As they approached, Ua Huka bulged up over the horizon as well, and then the smaller rocks of Moane and Maeretiva, all flat brown and arid-looking, the islands clustering together in the otherwise millions of square miles of empty ocean like herding land mammals seeking solace. When they rounded the eastern tip of Hiva Oa, on the windward side, the island abruptly took on a verdant aspect that astonished Pauloosie. Even in the brief vigorous flowerings of the tundra, lushness like this was never seen. Then the smell of the island struck them both and they were intoxicated. Wood fires, orchids, and the sap of a million trees and vines: all these gave off scent like nothing previously.

By the time they approached the mountain, it was dusk and they could see the lights of the village, the occasional headlights of trucks and cars and scooters, winking their way along. The
Umingmak
bucked sharply in the short, steep waves bouncing off the island, and Alvah and Pauloosie stumbled in this unfamiliar rhythm. It was too dim to make the entrance to the harbour and so they anchored in the wide and exposed Atuona Bay. In the morning they set their dinghy in the water and rowed ashore and walked to the gendarmerie. Pauloosie had not known trees like this before. He stared at the thousand-metre volcanic spire rising jungle-clad into the clouds.

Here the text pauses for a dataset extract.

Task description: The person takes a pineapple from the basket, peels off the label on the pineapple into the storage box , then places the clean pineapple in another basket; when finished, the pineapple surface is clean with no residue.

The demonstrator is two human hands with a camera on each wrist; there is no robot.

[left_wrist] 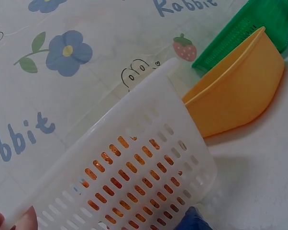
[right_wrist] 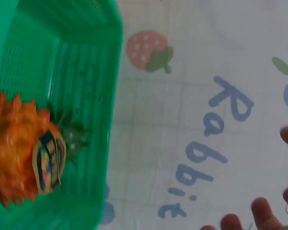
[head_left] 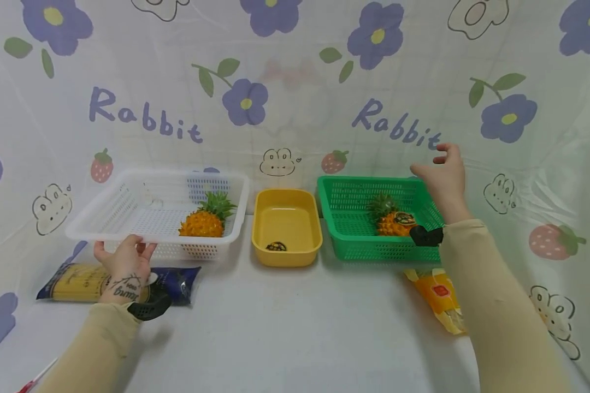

The Marquesans chattered to one another as they passed. “That’s what Inuktitut sounds like to me,” Alvah said.

“That sounds nothing like Inuktitut,” Pauloosie laughed.

They were so far away from the place they had left.

TWENTY-SEVEN

WHEN HE DISEMBARKED
the
Avarui
in Taiohae Bay, on Nuku Hiva, Balthazar veered drunkenly along the jetty abutting the sea. He had not eaten anything solid in the week he had been on board, and his clothes hung loosely off him for the first time since he had finished his residency. He saw the priest standing at the front of the jetty from a hundred yards away and took time to compose himself before he approached the old man. They were both old men now. When they had met he had thought of the priest as belonging to the generation before his, but now, he realized, he was the older of the two. He had caught up with and passed Father Bernard like a bicycle racer.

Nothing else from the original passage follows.